> WHAT TO WORK ON
Only the lines from the one containing "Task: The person" to the end of the listing below are wanted, repeated exactly.

> DATA PROVIDED
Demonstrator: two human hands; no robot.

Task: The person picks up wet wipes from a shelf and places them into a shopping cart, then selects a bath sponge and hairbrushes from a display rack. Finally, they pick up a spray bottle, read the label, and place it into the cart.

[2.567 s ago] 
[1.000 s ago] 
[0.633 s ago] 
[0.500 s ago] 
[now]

> FINISHED EXERCISE
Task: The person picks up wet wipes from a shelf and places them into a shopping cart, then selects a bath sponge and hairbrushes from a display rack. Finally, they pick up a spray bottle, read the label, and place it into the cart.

[2.567 s ago] 
[1.000 s ago] 
[0.633 s ago] 
[0.500 s ago] 
[now]

With this, the exercise is complete.